* _INSTRUCTIONS TO FOLLOW_
For the word "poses", find each line in the entries where it occurs and copy that line.

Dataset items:
********************
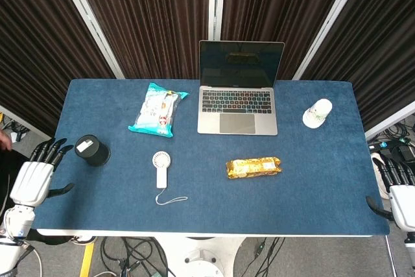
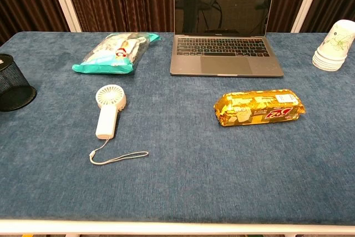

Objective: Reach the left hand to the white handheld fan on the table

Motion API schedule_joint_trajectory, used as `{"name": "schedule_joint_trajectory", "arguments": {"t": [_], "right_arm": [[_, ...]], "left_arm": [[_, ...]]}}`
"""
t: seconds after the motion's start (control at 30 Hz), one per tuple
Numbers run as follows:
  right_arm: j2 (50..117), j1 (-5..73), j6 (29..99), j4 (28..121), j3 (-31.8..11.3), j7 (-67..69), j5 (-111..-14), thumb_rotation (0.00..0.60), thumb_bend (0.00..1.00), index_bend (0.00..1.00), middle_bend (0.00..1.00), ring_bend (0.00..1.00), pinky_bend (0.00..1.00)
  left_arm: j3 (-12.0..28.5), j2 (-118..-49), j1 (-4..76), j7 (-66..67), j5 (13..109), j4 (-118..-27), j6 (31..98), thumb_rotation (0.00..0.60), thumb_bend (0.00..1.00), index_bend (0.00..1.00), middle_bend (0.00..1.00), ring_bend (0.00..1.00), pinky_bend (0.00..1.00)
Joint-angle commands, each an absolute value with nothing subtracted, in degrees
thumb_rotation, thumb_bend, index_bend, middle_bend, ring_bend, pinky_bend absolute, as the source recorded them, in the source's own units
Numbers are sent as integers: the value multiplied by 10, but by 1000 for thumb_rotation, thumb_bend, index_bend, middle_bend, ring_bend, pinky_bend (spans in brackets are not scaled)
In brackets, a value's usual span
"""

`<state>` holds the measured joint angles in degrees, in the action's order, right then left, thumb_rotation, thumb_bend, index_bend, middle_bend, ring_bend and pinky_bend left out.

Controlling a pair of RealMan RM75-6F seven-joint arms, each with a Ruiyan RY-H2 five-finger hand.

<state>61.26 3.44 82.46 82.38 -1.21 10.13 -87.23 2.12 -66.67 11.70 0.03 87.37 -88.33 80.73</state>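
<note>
Off the worktop's (image 1: pixel 324 160) left edge: left hand (image 1: pixel 32 183), fingers (image 1: pixel 50 152) spread, empty; fan (image 1: pixel 161 169) well to its right, handle toward robot.

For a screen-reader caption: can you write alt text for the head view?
A white handheld fan lies untouched on a blue table, the robot's open left hand off its left edge. Behind sit an open laptop, snack packets and a black cup.
</note>
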Motion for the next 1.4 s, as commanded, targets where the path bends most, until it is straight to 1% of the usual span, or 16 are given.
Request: {"name": "schedule_joint_trajectory", "arguments": {"t": [0.03,0.53,0.57,0.6,0.63,0.67,0.7,0.73,0.77,0.8,0.83,0.87,1.0,1.17,1.3,1.4], "right_arm": [[612,34,826,823,-12,102,-873,600,200,0,0,0,0],[612,35,823,824,-12,103,-872,600,200,0,0,0,0],[612,35,823,825,-13,103,-872,600,201,0,0,0,0],[612,35,824,825,-13,102,-872,600,201,0,0,0,0],[612,36,825,825,-14,102,-872,600,201,0,0,0,0],[612,36,825,826,-14,102,-872,600,201,0,0,0,0],[612,35,825,828,-14,103,-872,600,200,0,0,0,0],[611,34,826,830,-12,102,-874,600,200,0,0,0,0],[609,33,826,833,-10,101,-876,600,200,0,0,0,0],[606,33,827,836,-8,99,-881,600,200,0,0,0,0],[604,33,830,838,-7,99,-884,600,200,0,0,0,0],[603,33,833,838,-7,100,-887,600,200,0,0,0,0],[602,36,829,837,-12,105,-880,600,200,0,0,0,0],[608,38,818,834,-6,106,-882,600,200,0,0,0,0],[607,40,817,837,-6,105,-883,600,200,0,0,0,0],[605,41,819,842,-8,101,-884,600,200,0,0,0,0]], "left_arm": [[21,-666,117,2,874,-884,808,600,119,149,78,0,99],[18,-668,117,4,884,-889,811,600,127,141,78,0,111],[18,-668,118,8,883,-891,810,600,158,138,80,0,123],[20,-668,118,14,881,-891,810,600,236,136,93,15,154],[24,-669,118,26,874,-894,811,600,329,135,127,59,200],[26,-669,117,35,869,-896,811,600,392,135,166,106,238],[27,-668,117,44,864,-901,809,600,483,135,269,225,326],[26,-665,118,54,859,-909,804,600,539,135,384,348,422],[24,-663,118,58,858,-916,800,600,576,135,512,480,525],[20,-660,119,61,858,-924,793,600,595,135,614,582,604],[17,-659,120,64,859,-927,788,600,608,135,713,680,675],[14,-658,122,68,860,-928,781,600,614,135,781,744,716],[2,-650,138,71,861,-940,738,600,613,135,848,819,767],[-16,-645,152,87,901,-953,718,600,611,134,852,824,772],[-32,-655,163,96,926,-962,699,600,612,134,852,824,775],[-36,-666,175,97,937,-963,684,600,612,135,852,824,774]]}}
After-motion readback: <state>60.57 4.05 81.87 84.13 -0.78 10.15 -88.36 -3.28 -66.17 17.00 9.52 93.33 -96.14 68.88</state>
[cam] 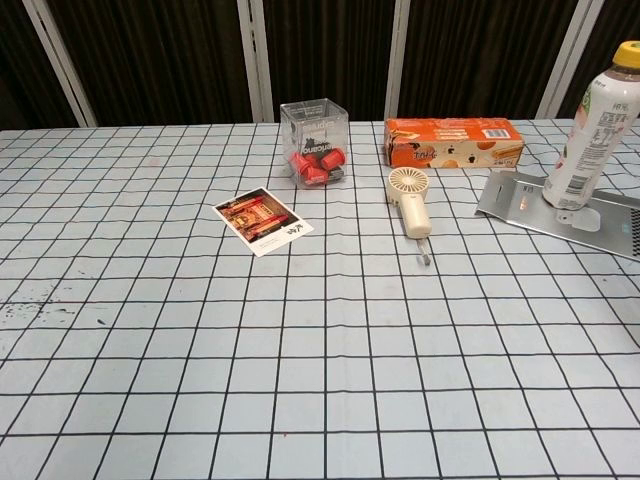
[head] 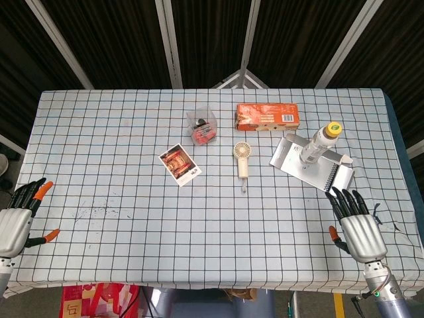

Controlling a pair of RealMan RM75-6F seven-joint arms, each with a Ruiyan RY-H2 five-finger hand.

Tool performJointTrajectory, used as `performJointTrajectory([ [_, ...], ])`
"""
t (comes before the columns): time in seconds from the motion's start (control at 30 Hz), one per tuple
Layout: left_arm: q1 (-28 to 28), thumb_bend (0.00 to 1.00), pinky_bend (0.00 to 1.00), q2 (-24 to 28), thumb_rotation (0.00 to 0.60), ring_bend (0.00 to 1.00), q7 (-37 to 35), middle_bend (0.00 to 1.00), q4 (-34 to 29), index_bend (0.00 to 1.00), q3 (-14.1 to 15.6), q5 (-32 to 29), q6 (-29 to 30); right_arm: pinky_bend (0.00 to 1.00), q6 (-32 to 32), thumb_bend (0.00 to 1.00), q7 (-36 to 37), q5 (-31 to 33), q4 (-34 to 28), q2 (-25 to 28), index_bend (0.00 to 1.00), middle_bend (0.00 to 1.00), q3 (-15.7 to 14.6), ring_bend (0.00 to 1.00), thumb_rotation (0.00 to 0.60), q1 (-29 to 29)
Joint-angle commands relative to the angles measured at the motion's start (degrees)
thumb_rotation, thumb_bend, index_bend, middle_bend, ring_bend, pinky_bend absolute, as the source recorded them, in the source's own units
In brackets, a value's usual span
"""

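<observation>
Now both hands rest open on the checked white tablecloth (head: pixel 132 225), fingers spread, holding nothing: the left hand (head: pixel 16 222) at one near corner, the right hand (head: pixel 358 228) just below the silver metal grater (head: pixel 295 159) with the yellow-capped plastic bottle (head: pixel 319 142) on it.

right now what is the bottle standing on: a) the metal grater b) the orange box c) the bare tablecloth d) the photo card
a: the bottle stands upright on the metal grater, to the right of the orange box and apart from it.
</observation>
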Motion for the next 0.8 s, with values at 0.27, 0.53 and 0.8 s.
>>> performJointTrajectory([
  [0.27,-0.36,0.04,0.00,0.07,0.600,0.00,-0.17,0.00,-0.38,0.00,-0.15,0.21,-0.18,0.03,-3.16,0.46,0.31,1.71,-0.62,-0.16,0.00,0.00,1.65,0.00,0.600,0.38],
  [0.53,-0.51,0.04,0.00,0.05,0.600,0.00,-0.43,0.00,-0.25,0.00,-0.05,0.11,-0.54,0.75,-11.28,0.46,-2.20,8.18,-1.33,-2.66,0.00,0.60,9.89,0.68,0.600,7.97],
  [0.8,-0.81,0.04,0.00,-0.08,0.600,0.00,-0.26,0.00,-0.27,0.00,0.01,0.28,-0.90,0.90,-24.96,0.71,-9.49,26.02,1.89,-11.65,0.00,0.82,18.53,0.90,0.600,19.84],
])
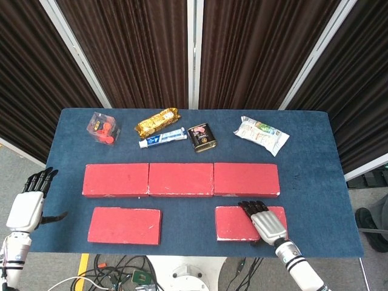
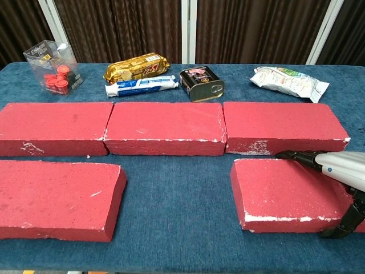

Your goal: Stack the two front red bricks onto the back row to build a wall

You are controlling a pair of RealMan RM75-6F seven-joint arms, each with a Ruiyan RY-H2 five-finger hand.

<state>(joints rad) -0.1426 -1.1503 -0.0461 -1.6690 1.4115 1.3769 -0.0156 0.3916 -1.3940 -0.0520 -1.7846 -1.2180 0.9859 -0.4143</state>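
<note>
Chest view, lower right: the right robot hand (image 2: pixel 336 171) grips the front-right red rectangular brick (image 2: pixel 285 197), fingers over its far edge, thumb under the near edge, seemingly for lifting; the left robot hand (image 1: pixel 27 203) hangs spread off the counter
</note>
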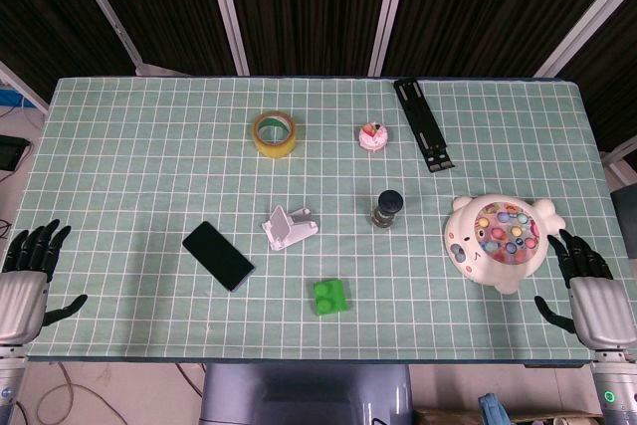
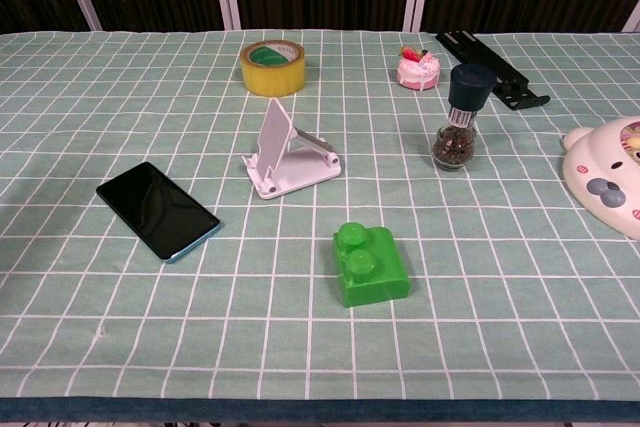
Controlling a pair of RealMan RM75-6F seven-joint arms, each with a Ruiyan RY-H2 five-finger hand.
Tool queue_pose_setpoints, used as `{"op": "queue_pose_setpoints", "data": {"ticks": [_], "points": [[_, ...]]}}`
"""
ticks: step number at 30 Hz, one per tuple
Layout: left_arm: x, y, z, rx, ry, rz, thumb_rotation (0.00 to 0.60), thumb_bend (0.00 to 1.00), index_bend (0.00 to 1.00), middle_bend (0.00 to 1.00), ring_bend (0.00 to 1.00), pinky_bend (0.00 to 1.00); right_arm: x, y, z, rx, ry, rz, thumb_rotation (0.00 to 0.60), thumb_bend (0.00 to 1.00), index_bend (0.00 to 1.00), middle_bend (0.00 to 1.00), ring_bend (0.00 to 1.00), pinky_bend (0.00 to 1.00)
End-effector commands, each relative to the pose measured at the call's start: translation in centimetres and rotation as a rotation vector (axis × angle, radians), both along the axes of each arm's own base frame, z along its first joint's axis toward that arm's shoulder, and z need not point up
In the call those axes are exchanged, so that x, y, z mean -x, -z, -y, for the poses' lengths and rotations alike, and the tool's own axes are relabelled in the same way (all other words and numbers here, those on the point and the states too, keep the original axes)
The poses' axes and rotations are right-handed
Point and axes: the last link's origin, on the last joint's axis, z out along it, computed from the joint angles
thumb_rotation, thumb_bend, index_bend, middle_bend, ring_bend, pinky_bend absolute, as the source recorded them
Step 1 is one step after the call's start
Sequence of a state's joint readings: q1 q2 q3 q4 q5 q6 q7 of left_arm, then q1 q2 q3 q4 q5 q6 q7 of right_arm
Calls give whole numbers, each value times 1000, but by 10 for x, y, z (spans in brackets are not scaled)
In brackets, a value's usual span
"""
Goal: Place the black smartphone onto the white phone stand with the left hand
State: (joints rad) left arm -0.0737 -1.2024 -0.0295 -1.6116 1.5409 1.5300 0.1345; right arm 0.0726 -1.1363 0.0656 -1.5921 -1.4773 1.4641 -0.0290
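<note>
Green brick (image 2: 371, 265) nearest, black smartphone (image 2: 158, 211) flat, glossy, blue-edged, beside white phone stand (image 2: 288, 154)

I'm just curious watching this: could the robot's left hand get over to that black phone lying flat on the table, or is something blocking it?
Probably yes. The left hand rests open at the table edge, and only bare cloth lies between it and the black smartphone.

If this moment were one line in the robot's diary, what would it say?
phase: not started | black smartphone: flat on table, left of white phone stand, apart | left hand: open, empty | right hand: open, empty
</note>
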Motion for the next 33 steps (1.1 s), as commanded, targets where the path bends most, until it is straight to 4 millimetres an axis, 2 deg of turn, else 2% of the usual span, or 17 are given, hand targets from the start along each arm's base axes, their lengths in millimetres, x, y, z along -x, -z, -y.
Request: {"op": "queue_pose_setpoints", "data": {"ticks": [1,12,17,26,33], "points": [[0,0,-1,3,3,-9,600,81,0,0,0,0,0,0,0,0,0,0,600,362,59,0,0,151],[0,1,-1,24,8,-33,600,81,0,0,0,0,0,0,0,1,0,2,600,362,59,0,0,151],[-2,2,-10,68,20,-100,600,81,0,0,0,0,0,0,0,0,2,0,600,363,59,0,0,151],[-29,13,-56,219,114,-315,600,81,0,0,0,0,-2,2,5,-8,3,-8,600,363,59,0,0,151],[-58,34,-96,317,195,-446,600,108,3,0,0,0,-3,2,7,-10,9,-15,600,362,60,0,0,151]]}}
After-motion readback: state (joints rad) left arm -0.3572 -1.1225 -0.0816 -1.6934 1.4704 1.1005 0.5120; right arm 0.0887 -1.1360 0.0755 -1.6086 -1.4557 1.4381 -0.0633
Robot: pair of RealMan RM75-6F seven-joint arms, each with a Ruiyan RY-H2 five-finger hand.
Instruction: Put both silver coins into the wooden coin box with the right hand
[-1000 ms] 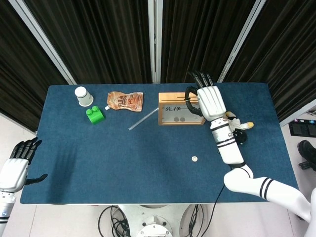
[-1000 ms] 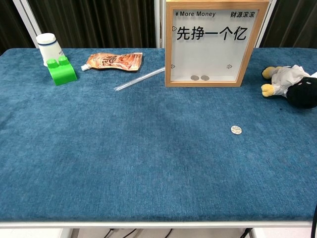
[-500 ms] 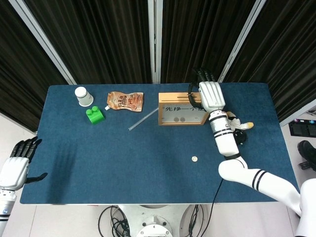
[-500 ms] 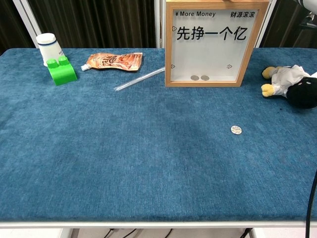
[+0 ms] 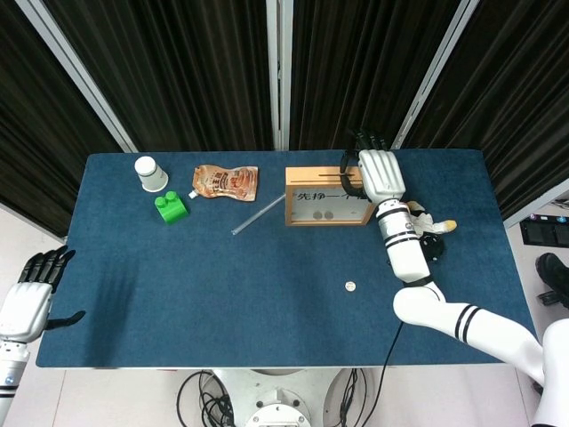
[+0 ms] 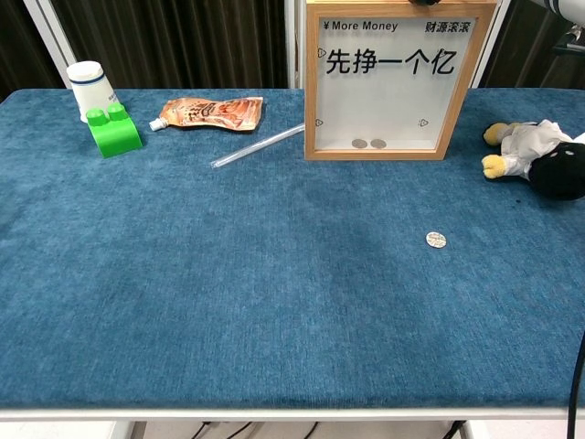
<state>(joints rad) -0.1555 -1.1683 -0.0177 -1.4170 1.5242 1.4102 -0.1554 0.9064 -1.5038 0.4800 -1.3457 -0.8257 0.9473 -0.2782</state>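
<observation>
Found the right hand (image 5: 380, 175) poised over the top edge of the wooden coin box (image 5: 325, 207), palm down, fingertips dipping past the far rim at 12 o'clock. Could not tell whether pinching a coin or bare: fingertips hidden behind the box in the head view, cut off at the top of the chest view. Saw the left hand (image 5: 31, 298) off the corner of the desk (image 5: 222, 294) at 8 o'clock, fingers spread, holding nothing.

Counted two coins (image 6: 359, 144) lying side by side on the floor of the box behind the clear pane, and one silver coin (image 6: 436, 240) flat on the desk at 5 o'clock from the box, well apart from it. Judged at least that one as not yet dealt with.

Reckoned the risks as follows. Box upright and narrow, so liable to tip back toward 12 o'clock under a push on its top rim. Slot out of sight in both views, so any coin released off-line liable to bounce behind the box. Coin on the desk thin and flat on soft cloth, hard to pinch, likely to slide or flip away. Plush toy (image 6: 535, 160) at 3 o'clock of the box, near the forearm's likely path, liable to be swept along on the way down.
</observation>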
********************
* _PROBLEM SOLUTION_
In the call those axes are exchanged, so that x, y, z mean -x, -z, -y, for the poses' lengths and rotations alike, and the tool's own axes are relabelled in the same way (all other words and numbers here, those on the point and the states too, keep the original axes)
The poses' axes and rotations are right-handed

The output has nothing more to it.